Your task: Please write out exactly the lines of the data below from the line holding "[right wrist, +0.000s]" through the line holding "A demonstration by", and leave out the rest.

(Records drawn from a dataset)
Segment Open
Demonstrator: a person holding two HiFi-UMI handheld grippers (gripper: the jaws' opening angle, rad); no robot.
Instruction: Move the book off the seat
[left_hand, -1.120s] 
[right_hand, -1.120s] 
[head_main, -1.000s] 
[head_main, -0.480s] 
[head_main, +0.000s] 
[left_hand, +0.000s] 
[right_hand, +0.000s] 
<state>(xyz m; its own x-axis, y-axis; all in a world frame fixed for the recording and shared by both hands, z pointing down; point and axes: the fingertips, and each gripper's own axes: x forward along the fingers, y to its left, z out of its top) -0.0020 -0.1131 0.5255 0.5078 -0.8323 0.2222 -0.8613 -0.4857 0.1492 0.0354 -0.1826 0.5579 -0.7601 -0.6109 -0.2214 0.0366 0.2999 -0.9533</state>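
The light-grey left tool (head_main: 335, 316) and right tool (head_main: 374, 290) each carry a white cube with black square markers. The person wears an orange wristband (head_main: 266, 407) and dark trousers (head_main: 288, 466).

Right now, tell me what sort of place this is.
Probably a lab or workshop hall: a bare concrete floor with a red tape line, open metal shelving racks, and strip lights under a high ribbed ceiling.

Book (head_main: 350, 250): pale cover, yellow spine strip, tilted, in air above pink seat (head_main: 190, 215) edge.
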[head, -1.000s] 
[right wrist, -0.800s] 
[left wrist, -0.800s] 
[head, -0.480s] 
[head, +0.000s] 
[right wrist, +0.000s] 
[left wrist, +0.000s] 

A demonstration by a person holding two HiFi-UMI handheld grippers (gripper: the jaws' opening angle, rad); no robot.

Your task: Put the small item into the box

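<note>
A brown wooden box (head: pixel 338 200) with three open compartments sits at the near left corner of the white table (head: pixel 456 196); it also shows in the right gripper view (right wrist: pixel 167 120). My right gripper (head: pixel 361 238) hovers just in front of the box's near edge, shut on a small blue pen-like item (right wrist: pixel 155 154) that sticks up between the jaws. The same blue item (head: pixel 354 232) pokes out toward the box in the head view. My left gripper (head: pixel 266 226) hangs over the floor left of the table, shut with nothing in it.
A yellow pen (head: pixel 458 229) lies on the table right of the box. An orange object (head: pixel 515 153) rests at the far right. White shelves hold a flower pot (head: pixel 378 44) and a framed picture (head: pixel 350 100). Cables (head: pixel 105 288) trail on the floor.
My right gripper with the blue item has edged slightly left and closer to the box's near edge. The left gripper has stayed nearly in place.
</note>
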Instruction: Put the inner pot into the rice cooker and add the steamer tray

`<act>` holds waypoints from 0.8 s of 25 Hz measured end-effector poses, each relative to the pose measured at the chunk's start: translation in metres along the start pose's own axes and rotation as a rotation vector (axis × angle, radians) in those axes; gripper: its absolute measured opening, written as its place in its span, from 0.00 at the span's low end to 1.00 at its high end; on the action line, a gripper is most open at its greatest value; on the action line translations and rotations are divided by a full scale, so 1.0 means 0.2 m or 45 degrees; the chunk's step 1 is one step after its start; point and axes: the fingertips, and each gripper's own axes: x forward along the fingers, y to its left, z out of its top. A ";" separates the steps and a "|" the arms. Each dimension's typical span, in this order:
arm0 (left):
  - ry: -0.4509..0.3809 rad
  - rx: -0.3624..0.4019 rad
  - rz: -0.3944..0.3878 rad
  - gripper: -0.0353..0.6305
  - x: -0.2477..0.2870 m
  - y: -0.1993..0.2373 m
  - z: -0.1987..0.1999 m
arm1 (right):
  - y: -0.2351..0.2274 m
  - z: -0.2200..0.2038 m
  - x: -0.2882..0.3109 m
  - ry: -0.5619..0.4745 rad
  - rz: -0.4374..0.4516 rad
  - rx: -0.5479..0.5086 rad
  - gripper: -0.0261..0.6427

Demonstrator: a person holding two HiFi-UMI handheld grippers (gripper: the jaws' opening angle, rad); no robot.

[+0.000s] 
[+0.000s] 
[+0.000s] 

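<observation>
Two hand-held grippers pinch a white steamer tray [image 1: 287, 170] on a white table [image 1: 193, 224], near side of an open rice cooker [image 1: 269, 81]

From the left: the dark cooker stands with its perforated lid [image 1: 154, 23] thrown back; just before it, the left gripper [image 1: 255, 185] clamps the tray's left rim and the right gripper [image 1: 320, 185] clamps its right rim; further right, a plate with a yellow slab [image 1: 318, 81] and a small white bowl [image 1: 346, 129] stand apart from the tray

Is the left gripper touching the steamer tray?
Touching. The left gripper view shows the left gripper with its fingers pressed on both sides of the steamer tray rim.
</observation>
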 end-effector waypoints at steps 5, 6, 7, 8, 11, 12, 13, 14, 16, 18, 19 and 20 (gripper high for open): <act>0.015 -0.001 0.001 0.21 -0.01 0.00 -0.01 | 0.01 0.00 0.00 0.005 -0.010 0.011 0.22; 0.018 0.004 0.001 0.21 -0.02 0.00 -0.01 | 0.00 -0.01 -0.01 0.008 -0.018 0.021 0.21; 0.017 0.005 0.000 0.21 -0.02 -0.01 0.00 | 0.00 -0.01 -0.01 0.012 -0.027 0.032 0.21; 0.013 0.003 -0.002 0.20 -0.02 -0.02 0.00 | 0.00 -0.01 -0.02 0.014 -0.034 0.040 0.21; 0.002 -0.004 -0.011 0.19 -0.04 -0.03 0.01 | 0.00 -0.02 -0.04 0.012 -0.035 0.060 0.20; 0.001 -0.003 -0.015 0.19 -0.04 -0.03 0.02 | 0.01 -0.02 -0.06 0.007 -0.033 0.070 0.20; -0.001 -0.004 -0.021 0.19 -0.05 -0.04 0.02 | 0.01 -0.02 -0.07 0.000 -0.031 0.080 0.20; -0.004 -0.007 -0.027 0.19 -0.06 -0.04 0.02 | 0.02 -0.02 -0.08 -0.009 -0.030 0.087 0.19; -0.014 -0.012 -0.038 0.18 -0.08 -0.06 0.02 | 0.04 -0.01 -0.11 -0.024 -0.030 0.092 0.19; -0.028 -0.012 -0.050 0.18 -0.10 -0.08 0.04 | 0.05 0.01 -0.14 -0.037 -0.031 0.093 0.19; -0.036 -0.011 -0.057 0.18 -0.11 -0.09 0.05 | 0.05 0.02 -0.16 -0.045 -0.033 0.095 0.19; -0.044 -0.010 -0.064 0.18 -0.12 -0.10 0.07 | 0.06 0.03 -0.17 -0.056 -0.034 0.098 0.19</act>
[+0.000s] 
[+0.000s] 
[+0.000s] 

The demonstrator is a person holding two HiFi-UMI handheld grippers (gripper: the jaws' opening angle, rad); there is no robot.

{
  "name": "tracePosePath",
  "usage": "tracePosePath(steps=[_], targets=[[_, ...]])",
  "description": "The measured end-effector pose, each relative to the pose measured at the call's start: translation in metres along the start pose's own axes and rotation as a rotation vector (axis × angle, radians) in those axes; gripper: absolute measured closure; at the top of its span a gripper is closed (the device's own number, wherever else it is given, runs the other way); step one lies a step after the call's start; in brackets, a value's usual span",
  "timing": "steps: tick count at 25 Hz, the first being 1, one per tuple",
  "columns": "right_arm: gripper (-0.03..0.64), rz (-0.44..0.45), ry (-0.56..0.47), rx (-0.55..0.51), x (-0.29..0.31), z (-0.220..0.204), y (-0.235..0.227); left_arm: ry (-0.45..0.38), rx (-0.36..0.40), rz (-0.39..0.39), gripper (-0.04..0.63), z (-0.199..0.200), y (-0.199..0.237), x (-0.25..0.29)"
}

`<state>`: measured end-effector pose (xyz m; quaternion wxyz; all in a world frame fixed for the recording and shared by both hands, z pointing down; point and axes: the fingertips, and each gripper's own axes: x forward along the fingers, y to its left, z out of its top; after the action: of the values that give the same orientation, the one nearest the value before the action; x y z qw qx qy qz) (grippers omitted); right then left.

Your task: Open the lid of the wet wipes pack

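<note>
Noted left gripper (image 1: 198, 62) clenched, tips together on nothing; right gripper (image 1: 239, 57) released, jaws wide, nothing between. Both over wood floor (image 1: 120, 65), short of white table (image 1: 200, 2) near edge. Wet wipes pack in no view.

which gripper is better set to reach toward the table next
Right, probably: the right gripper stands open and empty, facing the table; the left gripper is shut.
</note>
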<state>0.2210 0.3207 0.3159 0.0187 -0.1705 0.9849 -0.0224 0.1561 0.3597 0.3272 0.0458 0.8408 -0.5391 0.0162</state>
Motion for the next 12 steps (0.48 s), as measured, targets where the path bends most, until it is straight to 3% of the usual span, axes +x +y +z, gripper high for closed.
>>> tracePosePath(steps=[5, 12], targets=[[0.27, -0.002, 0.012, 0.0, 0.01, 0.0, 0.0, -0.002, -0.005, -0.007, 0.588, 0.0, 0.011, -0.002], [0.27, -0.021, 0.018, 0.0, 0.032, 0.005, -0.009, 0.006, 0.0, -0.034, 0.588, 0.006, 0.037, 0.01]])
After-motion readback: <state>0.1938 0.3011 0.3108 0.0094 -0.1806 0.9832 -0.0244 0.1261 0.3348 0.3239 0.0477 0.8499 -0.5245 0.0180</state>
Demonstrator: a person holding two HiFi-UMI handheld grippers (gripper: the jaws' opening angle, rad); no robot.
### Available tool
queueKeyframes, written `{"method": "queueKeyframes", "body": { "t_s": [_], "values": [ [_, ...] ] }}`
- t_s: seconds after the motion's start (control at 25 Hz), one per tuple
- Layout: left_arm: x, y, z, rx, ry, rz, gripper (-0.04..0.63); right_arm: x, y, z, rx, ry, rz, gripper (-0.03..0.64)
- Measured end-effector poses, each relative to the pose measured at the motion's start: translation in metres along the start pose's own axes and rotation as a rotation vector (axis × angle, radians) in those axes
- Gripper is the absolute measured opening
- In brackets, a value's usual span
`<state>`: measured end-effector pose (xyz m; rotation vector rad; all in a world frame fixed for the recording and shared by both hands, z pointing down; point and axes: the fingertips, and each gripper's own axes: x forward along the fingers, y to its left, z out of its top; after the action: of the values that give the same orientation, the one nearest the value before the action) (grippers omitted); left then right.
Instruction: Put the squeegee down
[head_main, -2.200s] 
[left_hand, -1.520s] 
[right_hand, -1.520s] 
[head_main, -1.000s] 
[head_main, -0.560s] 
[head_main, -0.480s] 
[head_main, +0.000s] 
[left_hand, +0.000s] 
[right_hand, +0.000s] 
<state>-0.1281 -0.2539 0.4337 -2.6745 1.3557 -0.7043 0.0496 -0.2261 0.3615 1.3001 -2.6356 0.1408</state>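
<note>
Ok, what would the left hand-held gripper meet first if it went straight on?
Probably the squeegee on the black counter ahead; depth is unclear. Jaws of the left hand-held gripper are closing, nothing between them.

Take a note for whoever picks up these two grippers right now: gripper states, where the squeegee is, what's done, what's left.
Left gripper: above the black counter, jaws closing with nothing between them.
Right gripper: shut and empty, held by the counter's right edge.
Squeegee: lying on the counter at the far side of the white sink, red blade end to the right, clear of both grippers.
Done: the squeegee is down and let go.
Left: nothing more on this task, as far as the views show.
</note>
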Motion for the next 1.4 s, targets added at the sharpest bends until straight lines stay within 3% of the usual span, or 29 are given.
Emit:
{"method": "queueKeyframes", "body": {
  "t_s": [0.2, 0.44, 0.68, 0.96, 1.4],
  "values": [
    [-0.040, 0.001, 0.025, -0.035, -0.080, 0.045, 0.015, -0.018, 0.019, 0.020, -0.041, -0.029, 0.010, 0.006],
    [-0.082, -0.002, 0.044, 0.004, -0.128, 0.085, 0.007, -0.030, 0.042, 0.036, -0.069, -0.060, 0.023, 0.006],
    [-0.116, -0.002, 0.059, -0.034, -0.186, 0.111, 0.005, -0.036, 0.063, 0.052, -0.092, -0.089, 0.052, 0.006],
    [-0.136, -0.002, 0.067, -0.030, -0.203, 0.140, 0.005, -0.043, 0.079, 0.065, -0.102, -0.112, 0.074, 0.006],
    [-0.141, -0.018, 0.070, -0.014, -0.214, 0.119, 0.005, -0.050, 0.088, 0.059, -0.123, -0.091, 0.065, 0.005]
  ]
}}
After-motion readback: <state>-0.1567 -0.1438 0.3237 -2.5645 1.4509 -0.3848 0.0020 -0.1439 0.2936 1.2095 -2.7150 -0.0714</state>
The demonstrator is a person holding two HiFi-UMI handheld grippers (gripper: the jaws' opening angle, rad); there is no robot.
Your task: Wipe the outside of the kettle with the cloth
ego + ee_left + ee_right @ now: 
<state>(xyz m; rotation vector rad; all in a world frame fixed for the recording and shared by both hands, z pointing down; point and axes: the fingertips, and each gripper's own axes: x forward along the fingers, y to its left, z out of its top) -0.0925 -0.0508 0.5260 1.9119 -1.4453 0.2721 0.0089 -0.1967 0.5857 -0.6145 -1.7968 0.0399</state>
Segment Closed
Exercise solution:
[right wrist, +0.000s] 
[left wrist, +0.000s] 

A demonstration by a person holding two HiFi-UMI handheld grippers (gripper: the jaws' opening angle, rad); no robot.

The response to the exercise is complete.